The Muscle Dysmorphic Disorder Inventory (MDDI), a screening tool for muscle dysmorphia, revealed that 65% of participants sometimes, often, or always wished they were more muscular and 42.2% felt they had too much body fat. Other concerns about musculature and body dissatisfaction were also widespread [
1].
A qualitative study by O’Donnell et al. (2023) [
12] highlighted the role of the social environment in addition to the previously described influences. The study described comments on BI made by coaches and other key figures that contribute to restricted food intake and reinforce this behavior. Thus, these comments encourage players to persist. For instance, weight loss achieved through unhealthy behaviors was reinforced with compliments. However, weight loss often results in reduced muscle mass and is frequently associated with an increased risk of injury. This demonstrates that weight loss does not necessarily lead to improved performance. It highlights the link between LEA and musculoskeletal injuries, which are key elements of REDs. Therefore, it is crucial to consider the impact of comments regarding body shape, weight, and body composition on this group of athletes.
In addition to general body perception and evaluation, several studies have shown that BI can be influenced by the specific requirements of individual sports. Therefore, it is useful to consider sport-specific characteristics to more accurately capture the relationships between physical activity and BI. In certain weight-sensitive sports, having a low body fat percentage or lower body weight is often desirable but carries a higher risk of LEA. Athletes may restrict their food intake to lose weight [
5]. Those who participate in sports that require high training volumes (e.g. endurance sports) are also at a higher risk for LEA. These athletes may have difficulty consuming an adequate amount of energy to compensate for their high daily total energy expenditure caused by training.
According to Smith (2014) [
11], runners in particular have a strong desire to be slim. A slim body is considered to enhance performance; however, running is also often used for weight control. Both male and female long-distance runners are concerned about their BI and are at an increased risk for disordered eating. Among women, especially those in endurance and aesthetic sports, there is a strong link between wanting to be slim and having LEA.
In endurance sports, a lean body is considered ideal, while in sports, such as weightlifting, a muscular and powerful physique is advantageous. These examples demonstrate how body ideals can differ depending on the sport. Parducho (2024) [
10] found that controlling body weight is of great importance in weight class sports, such as weightlifting, and is often associated with restrictive dietary strategies.
As a result, a disturbed BI can be a strong predictor of LEA and REDs, regardless of sport or gender.
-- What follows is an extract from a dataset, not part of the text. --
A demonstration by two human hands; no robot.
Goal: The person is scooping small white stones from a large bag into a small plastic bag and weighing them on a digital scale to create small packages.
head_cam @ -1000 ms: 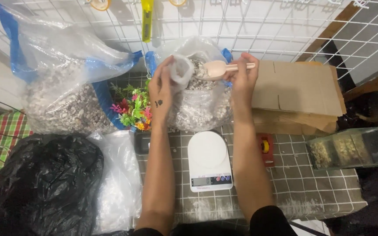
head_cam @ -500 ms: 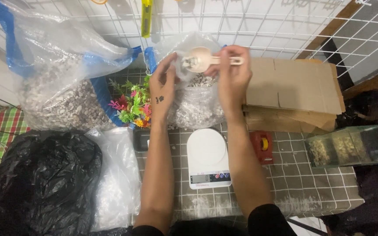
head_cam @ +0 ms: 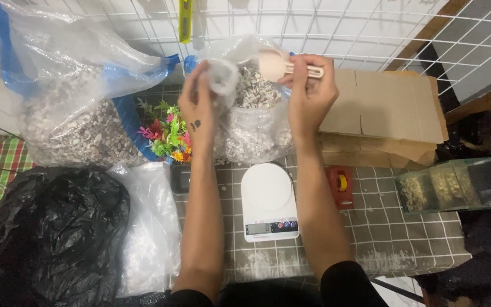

3.2. Eating Behavior and Energy Availability
Based on the findings to date, the central role of BI in REDs and eating behavior is clear. Seven studies demonstrated the close link between negative BI and restrictive eating behaviors and inadequate energy intake. BI and nutrition are interrelated: Body dissatisfaction can lead to compensatory behaviors, such as dieting or excessive exercise. These behaviors can further negatively influence BI [
5,
7]. Therefore, the following section discusses eating behavior and EA as key factors in the development of REDs.
Athletes require sufficient nutritional knowledge to meet their energy demands. However, greater knowledge of sports nutrition does not necessarily translate into healthy eating habits or protection against LEA [
7]. Even elite runners, despite higher knowledge, often adopt suboptimal nutritional strategies, increasing the risk of unfavorable body composition and inadequate EA.
It should be emphasized that greater nutritional knowledge does not automatically lead to appropriate nutritional practices, especially in cases of body dissatisfaction. Often, athletes have adequate nutritional knowledge but cannot translate it into optimal practices due to psychological factors, particularly those related to BI [
7]. According to Lynch and Williamson (2024), greater nutritional knowledge increases awareness of the impact of diet on BI, prompting athletes to avoid potential triggers of insecurity about their appearance [
7]. In contrast, athletes with limited nutritional knowledge and negative BI are more likely to engage in unhealthy eating habits, such as prioritizing protein and fiber while neglecting carbohydrates, ultimately resulting in insufficient energy intake. Lynch and Williamson (2024) also examined the issue of distorted perceptions of eating behaviors [
7]. They observed a consistent trend of exaggerated statements about diet, possibly due to problematic self-perception of eating habits caused by an unsatisfactory BI. These behaviors could predispose athletes to LEA and increase their risk of developing REDs. In summary, a lack of nutritional knowledge combined with BI concerns can reinforce unhealthy behaviors, such as restrictive eating and malnutrition. These behaviors can potentially increase the risk of LEA and REDs [
7].
Jagim et al. (2022) [
5] also emphasized this connection, identifying performance pressure and inadequate nutritional knowledge as significant factors in the development of REDs. Body dissatisfaction and restrictive eating habits are related, causing individuals who are dissatisfied with their BI or who desire to be thin to adopt restrictive eating habits to achieve their desired BI.
Parducho’s (2024) [
10] findings contribute to this perspective by examining weightlifters specifically. Female weightlifters with an EA of less than 30 kcal/kg of fat-free mass (FFM)/day exhibited significantly greater dietary restraint compared to those with an EA of 30 kcal/kg of FFM/day or more. This reduced energy intake is insufficient to meet the body’s essential macronutrient requirements. It can also prevent muscle growth, impairing muscle mass gain, and strength development. Further calorie reduction for weight loss can expose athletes to the risk of LEA and REDs, which can lead to negative health consequences.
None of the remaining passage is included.